SAP seems to be betting its future on its HANA in-memory database, spotlighting the technology once again at the Sapphire conference in Orlando Wednesday, announcing a slew of new applications, partnerships and functional enhancements for the system.

Thanks to a "shopping spree" by SAP in recent years, the company has been able to surround HANA with a wide variety of important supporting tools, co-founder Hasso Platter said during a keynote address Wednesday, which was webcast. "We have enriched the system. We think that technically, we have a pretty complete collection of functionality."

SAP, which has also been releasing a series of specialized HANA-based applications, announced eight new ones on Wednesday, targeting areas such as sales pipeline analysis, planning and consolidation, cash forecasting, and deposit management. It wasn't immediately clear when the applications would be generally available.

In addition Wednesday, SAP sought to align HANA with the industry buzzword "big data," which refers to the huge volumes of unstructured information being generatd by social media, sensors and other sources, as well as related efforts to draw valuable business insights from it.

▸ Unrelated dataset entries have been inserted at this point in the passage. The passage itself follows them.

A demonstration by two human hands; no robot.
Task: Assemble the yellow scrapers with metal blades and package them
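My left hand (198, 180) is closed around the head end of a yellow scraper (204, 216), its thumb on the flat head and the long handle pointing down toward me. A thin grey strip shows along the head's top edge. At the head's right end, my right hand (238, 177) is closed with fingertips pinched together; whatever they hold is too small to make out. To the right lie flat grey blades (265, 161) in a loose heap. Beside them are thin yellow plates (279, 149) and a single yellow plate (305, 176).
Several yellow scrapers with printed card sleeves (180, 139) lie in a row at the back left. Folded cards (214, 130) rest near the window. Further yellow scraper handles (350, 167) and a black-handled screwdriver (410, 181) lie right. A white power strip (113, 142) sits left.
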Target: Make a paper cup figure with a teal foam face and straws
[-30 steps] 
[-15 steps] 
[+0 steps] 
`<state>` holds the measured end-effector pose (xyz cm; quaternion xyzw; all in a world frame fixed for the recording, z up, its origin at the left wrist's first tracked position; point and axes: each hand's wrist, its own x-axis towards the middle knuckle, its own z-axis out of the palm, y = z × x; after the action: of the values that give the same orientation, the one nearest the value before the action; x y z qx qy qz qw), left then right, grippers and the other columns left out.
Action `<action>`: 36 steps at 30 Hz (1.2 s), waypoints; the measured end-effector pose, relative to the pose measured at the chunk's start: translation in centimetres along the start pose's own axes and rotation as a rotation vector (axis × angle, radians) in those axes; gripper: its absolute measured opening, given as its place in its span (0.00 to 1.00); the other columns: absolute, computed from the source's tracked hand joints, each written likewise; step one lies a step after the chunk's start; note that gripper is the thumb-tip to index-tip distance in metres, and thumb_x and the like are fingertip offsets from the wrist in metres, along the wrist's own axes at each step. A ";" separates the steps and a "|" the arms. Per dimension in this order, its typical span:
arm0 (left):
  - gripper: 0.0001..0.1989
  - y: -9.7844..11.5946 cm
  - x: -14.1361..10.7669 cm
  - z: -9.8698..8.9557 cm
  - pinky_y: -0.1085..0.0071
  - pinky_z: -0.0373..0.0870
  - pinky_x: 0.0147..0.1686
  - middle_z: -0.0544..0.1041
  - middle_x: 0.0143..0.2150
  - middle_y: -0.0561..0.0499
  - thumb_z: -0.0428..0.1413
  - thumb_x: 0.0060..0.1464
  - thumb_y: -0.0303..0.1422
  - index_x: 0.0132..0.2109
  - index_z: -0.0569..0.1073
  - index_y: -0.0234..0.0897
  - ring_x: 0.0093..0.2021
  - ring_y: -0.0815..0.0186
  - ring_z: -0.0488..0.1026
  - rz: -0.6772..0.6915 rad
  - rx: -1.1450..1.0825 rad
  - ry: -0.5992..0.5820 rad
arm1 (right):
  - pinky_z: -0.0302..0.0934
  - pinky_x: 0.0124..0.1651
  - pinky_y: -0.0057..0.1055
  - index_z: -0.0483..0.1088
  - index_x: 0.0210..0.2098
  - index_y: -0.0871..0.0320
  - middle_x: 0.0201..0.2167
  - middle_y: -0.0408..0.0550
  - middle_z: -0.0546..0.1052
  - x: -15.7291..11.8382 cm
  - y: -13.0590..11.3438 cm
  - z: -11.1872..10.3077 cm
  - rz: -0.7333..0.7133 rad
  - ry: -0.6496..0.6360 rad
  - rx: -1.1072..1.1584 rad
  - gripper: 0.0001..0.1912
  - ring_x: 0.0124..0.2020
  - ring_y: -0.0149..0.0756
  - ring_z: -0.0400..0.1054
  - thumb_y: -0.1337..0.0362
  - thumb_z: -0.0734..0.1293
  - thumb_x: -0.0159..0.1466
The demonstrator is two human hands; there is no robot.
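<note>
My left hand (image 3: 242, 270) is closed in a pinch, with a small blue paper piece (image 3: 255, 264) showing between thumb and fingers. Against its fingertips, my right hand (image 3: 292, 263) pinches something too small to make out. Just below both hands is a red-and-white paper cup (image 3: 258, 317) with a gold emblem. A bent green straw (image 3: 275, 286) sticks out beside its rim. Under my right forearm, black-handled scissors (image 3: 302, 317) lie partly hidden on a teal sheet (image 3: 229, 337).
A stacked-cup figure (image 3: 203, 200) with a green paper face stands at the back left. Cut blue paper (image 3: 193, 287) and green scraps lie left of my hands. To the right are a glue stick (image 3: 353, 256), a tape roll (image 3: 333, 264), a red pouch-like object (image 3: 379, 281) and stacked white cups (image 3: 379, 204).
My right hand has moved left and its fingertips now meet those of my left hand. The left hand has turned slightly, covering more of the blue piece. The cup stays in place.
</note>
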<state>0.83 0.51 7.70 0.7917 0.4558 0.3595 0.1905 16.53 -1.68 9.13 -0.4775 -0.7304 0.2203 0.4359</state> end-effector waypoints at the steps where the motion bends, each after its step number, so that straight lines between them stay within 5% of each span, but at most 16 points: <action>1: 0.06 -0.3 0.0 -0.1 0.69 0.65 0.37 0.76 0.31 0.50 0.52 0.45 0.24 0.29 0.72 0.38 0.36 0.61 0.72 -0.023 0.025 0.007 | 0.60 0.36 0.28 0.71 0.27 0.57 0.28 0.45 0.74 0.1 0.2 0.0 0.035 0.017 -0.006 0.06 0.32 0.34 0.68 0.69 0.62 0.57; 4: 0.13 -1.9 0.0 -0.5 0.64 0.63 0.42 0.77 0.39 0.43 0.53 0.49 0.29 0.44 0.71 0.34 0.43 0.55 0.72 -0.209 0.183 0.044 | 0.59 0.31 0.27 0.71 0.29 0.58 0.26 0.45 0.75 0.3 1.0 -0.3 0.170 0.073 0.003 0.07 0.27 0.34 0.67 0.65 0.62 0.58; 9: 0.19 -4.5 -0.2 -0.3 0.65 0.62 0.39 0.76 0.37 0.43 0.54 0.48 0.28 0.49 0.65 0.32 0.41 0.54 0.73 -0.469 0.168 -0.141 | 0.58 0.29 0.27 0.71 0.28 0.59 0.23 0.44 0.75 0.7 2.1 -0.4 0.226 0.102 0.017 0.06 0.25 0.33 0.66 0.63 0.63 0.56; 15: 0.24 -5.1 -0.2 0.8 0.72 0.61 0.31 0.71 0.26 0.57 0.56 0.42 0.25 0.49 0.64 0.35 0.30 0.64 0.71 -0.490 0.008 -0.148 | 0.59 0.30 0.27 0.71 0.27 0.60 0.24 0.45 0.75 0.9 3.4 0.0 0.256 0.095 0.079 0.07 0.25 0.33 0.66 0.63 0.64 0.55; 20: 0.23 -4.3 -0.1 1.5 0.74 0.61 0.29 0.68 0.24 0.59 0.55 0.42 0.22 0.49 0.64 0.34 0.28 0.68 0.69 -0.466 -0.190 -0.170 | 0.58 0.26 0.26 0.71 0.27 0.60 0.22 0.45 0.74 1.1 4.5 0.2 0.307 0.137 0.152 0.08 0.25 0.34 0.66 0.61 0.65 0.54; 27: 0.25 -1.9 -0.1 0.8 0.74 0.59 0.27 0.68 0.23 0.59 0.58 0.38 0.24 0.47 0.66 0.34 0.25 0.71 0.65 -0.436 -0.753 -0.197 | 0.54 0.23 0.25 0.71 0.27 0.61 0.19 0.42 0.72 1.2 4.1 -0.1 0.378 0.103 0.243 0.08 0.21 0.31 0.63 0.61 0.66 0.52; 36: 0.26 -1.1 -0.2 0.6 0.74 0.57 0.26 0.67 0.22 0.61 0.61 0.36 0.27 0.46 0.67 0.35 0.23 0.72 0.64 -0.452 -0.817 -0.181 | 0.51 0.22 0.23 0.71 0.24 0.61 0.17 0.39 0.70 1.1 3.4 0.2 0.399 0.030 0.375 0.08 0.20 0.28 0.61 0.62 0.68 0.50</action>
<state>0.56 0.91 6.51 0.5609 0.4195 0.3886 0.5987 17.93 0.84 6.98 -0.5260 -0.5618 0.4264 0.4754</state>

SAP announced that the fourth service pack for HANA is now generally available and includes an integration with Hadoop, the increasingly popular open-source framework for large-scale data processing. This tie-in will provide the ability to read and from and write to the Hadoop Distributed File System and fast batch updating to HANA as well as the Sybase IQ analytic database, SAP said.

SAP has also formed a "partner council" around HANA, with the centerpiece being an agreement with Cloudera, which provides Hadoop services as well as its own distribution of Hadoop.

Riding the big data theme, SAP was also especially keen on Wednesday to prove that HANA can be scaled out to colossal heights.

The company demonstrated a 100-node HANA cluster, built with IBM hardware, that had 100TB of RAM, 4,000 Intel CPU cores and 150TB of solid-state disk memory.

The system, which cost US$4 million for the hardware, "is the world's largest in-memory database system assembled ever," SAP executive board member and technology chief Vishal Sikka said in an interview before the conference.

It is capable of running 1,000 applications for "millions" of users, or can simply take a single database query and run it at warp speed, Sikka said. "This nonsense about scalability, we'll shoot it in the head."

"We're testing the limits of how far we can go," Sikka added, during a keynote talk on Wednesday at Sapphire.

Customers will be invited to upload their data to the massive cluster and run jobs, although their activities will be limited to experiments, not production deployments at this time, Sikka said in the interview.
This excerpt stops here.